TRY IT: Repeat exactly, please, the lines that begin at the start of the listing and end at the line holding "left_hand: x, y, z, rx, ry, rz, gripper".

DATA EXTRACT:
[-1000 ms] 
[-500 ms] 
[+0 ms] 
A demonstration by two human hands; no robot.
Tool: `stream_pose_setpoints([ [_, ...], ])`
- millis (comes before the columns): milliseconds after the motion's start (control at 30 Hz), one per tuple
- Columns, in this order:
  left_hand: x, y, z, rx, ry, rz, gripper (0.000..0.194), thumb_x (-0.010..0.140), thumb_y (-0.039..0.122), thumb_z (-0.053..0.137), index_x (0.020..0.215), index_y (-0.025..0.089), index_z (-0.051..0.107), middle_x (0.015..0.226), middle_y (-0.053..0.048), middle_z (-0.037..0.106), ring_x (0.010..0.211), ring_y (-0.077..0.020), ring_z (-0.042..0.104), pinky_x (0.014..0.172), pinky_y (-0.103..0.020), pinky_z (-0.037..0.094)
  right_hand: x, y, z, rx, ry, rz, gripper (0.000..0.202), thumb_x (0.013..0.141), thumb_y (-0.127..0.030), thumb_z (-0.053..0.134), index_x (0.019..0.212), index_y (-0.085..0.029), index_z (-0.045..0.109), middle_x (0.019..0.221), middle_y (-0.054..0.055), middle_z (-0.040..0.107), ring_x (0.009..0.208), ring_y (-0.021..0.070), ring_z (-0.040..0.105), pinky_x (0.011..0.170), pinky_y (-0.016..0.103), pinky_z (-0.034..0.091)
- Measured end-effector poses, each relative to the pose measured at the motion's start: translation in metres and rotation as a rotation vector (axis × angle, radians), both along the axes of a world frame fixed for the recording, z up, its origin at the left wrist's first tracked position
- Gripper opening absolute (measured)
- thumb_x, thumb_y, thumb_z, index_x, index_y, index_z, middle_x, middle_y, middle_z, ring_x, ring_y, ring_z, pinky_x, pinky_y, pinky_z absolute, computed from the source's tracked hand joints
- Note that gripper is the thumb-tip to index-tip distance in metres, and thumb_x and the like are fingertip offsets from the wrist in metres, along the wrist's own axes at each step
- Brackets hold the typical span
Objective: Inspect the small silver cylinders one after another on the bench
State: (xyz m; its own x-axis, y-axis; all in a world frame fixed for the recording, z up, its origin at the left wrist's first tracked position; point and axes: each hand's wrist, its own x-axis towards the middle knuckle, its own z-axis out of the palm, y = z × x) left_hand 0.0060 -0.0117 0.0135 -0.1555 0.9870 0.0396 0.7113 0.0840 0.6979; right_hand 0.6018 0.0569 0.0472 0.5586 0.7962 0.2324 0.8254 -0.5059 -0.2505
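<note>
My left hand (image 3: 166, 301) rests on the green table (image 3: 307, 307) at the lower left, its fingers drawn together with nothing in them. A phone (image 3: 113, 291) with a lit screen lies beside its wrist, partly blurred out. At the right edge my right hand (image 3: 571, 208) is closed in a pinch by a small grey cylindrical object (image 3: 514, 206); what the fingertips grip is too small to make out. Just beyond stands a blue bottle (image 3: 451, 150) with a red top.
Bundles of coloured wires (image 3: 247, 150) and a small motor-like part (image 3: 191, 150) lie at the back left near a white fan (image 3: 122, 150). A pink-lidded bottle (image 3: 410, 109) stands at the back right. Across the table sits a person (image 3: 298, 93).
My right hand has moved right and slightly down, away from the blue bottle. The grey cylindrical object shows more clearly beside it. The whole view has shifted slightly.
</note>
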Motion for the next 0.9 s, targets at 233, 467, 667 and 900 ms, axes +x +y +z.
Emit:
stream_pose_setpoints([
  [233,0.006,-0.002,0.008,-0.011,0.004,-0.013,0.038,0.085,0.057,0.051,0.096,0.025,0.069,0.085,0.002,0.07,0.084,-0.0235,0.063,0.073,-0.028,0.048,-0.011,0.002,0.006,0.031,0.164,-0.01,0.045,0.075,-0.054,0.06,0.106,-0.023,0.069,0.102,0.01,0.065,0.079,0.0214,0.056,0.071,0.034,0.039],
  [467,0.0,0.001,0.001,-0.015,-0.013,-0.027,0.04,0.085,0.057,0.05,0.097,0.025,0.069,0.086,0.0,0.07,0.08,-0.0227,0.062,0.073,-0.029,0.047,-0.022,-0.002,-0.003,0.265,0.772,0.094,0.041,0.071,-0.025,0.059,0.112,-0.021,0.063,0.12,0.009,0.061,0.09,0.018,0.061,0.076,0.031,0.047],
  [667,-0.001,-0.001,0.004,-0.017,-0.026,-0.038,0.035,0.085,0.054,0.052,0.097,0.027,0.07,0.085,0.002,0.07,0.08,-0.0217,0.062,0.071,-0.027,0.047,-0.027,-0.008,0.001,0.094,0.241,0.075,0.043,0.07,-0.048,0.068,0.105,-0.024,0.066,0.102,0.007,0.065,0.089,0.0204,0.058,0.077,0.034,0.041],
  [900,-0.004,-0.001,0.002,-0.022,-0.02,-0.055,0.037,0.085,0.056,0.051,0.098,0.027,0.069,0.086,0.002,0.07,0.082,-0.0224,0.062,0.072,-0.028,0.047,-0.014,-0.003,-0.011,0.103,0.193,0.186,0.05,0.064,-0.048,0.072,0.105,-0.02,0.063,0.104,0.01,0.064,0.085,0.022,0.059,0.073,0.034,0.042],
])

EXERCISE SOLUTION:
[-1000 ms] 
[-500 ms] 
[+0 ms] 
A demonstration by two human hands; no robot.
Tool: `stream_pose_setpoints([ [_, ...], ])`
- millis (comes before the columns): milliseconds after the motion's start (control at 30 Hz), one per tuple
- Columns, in this order:
  left_hand: x, y, z, rx, ry, rz, gripper (0.000..0.194), thumb_x (-0.010..0.140), thumb_y (-0.039..0.122), thumb_z (-0.053..0.137), index_x (0.020..0.215), index_y (-0.025..0.089), index_z (-0.051..0.107), middle_x (0.015..0.226), middle_y (-0.053..0.048), middle_z (-0.037..0.106), ring_x (0.010..0.211), ring_y (-0.077..0.020), ring_z (-0.042..0.104), pinky_x (0.014..0.172), pinky_y (-0.103..0.020), pinky_z (-0.037..0.094)

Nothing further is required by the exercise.